- **About this exercise**: Among the records, which lines hold the word "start"? Pick them out.

BEGIN Task material

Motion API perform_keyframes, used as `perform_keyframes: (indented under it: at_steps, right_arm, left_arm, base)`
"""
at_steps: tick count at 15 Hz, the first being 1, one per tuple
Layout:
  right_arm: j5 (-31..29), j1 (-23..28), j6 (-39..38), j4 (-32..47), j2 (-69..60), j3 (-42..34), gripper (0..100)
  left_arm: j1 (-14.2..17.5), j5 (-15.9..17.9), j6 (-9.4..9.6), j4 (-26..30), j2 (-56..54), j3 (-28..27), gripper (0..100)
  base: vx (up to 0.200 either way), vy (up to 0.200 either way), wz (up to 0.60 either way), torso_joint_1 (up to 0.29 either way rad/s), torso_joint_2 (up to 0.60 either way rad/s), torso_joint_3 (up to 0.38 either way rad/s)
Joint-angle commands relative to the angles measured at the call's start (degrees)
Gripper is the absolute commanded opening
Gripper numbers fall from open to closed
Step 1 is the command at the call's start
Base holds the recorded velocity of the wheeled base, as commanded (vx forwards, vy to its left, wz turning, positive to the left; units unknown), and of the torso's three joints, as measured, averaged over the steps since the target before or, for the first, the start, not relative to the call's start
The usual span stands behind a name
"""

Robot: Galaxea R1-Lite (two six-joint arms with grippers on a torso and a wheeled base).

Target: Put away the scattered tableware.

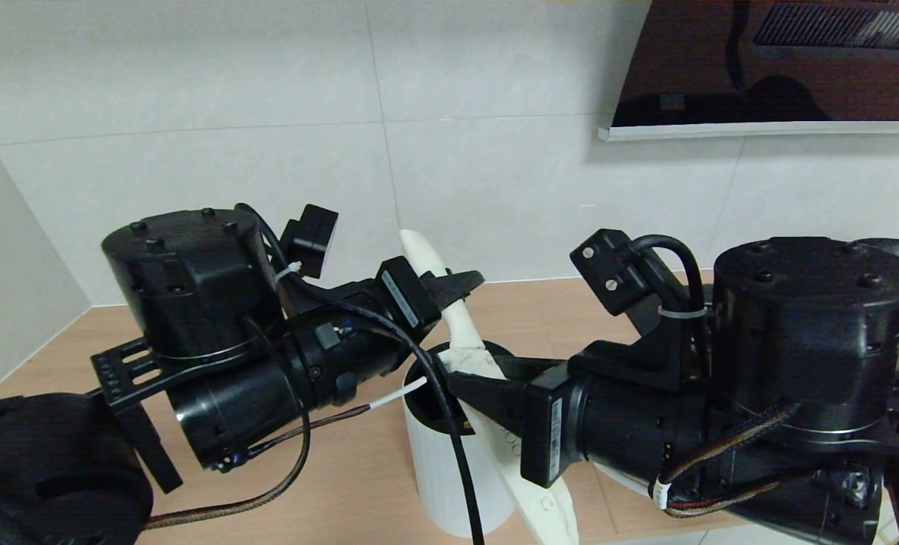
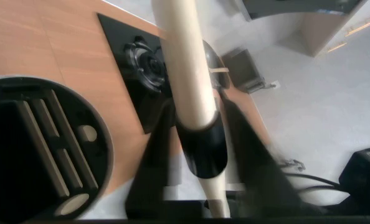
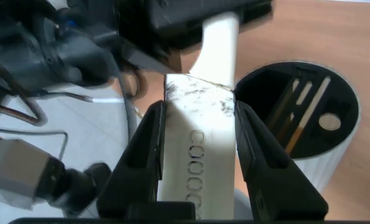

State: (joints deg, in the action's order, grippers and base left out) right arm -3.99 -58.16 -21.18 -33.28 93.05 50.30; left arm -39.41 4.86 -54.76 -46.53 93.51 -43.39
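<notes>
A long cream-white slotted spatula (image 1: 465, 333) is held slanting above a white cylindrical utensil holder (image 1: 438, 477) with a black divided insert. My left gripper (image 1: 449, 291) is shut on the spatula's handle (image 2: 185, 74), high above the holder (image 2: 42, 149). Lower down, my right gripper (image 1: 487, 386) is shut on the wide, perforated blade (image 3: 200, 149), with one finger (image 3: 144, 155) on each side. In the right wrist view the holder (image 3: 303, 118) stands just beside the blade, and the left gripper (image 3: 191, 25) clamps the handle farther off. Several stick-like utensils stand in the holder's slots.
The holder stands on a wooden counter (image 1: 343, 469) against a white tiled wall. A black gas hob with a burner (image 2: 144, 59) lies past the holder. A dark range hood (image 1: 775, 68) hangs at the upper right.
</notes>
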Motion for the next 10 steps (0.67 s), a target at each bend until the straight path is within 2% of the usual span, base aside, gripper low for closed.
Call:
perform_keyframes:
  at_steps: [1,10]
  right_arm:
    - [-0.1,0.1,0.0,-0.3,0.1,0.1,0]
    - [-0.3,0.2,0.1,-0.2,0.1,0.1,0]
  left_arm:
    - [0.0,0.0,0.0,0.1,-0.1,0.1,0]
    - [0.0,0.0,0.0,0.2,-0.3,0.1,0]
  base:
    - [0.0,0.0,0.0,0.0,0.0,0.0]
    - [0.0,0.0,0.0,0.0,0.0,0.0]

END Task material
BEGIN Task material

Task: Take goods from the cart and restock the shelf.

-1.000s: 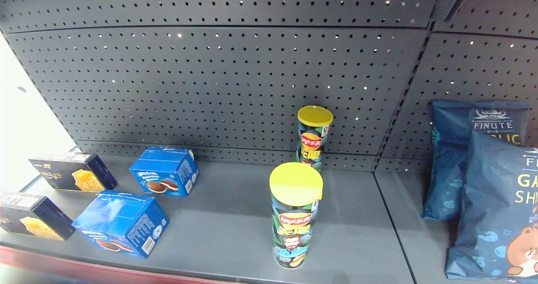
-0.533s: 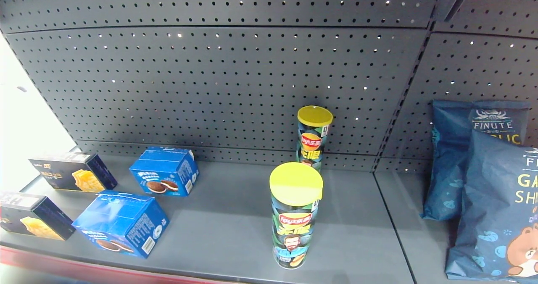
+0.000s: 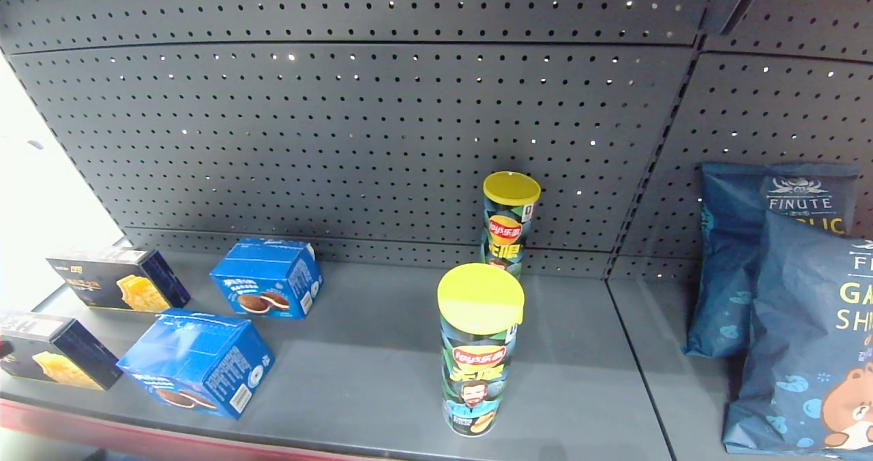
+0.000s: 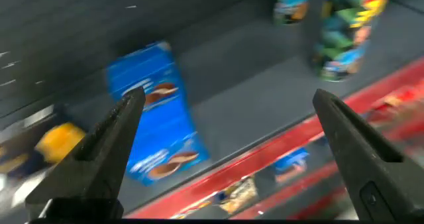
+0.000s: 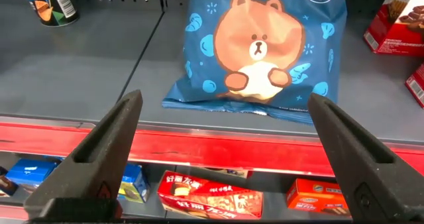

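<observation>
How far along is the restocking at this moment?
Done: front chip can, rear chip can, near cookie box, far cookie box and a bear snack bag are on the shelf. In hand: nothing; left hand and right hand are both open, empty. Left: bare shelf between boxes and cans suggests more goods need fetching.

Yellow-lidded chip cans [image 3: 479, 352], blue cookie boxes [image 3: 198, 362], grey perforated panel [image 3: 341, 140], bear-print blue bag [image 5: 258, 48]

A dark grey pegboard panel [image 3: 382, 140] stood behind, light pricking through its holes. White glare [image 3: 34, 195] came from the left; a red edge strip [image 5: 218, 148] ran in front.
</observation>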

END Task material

- **Exercise response**:
Joint-angle commands relative to the angles measured at the call's start (degrees)
Step 1 is the command at the call's start
Base holds the recorded velocity of the wheeled base, as commanded (vx forwards, vy to its left, wz turning, positive to the left; units unknown), and of the torso's three joints, as measured, averaged over the steps since the target before or, for the first, the start, not relative to the call's start

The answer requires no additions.